Rationale: Although ventricular premature beats (VPBs) during acute regional ischemia have been linked to mechanical stretch of ischemic tissue, whether and how ischemia-induced mechanical dysfunction can induce VPBs and facilitate their degradation into reentrant arrhythmias has not been yet addressed.
Objective: This study used a novel multiscale electromechanical model of the rabbit ventricles to investigate the origin of and the substrate for spontaneous arrhythmias arising from ischemia-induced electrophysiological and mechanical changes.

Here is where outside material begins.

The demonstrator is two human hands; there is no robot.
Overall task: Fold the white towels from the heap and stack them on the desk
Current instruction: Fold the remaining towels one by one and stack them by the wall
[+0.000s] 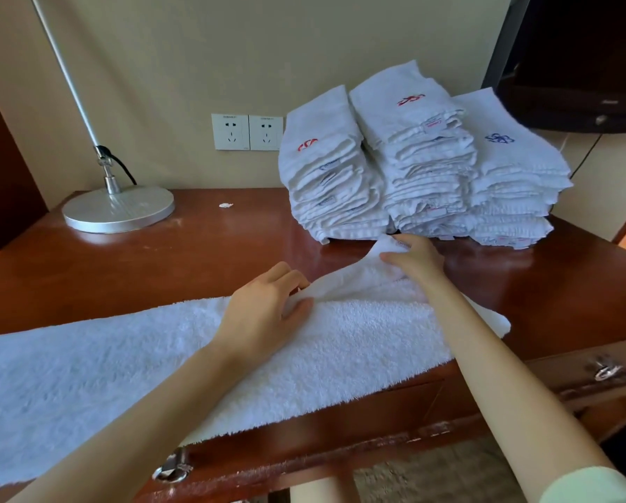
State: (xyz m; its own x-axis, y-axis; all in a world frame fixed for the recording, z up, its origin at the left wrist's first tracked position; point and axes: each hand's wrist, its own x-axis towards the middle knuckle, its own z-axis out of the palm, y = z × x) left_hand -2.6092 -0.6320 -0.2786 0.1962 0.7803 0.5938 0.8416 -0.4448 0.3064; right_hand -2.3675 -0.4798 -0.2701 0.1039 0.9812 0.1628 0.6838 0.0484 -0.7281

Methods and results: Two stages of ischemia were simulated. Dynamic mechanoelectrical feedback was modeled as spatially and temporally nonuniform membrane currents through mechanosensitive channels, the conductances of which depended on local strain rate. Our results reveal that both strains and strain rates were significantly larger in the central ischemic zone than in the border zone. However, in both ischemia stages, a VPB originated from the ischemic border in the left ventricular apical endocardium because of mechanically induced suprathreshold depolarizations. It then traveled fully intramurally until emerging from the ischemic border on the anterior epicardium. Reentry was formed only in the advanced ischemia stage as the result of a widened temporal excitable gap. Mechanically induced delayed afterdepolarization-like events contributed to the formation of reentry by further decreasing the already reduced-by-hyperkalemia local excitability, causing extended conduction block lines and slowed conduction in the ischemic region.
Conclusions: Mechanically induced membrane depolarizations in the ischemic region are the mechanism by which mechanical activity contributes to both the origin of and substrate for spontaneous arrhythmias under the conditions of acute regional ischemia.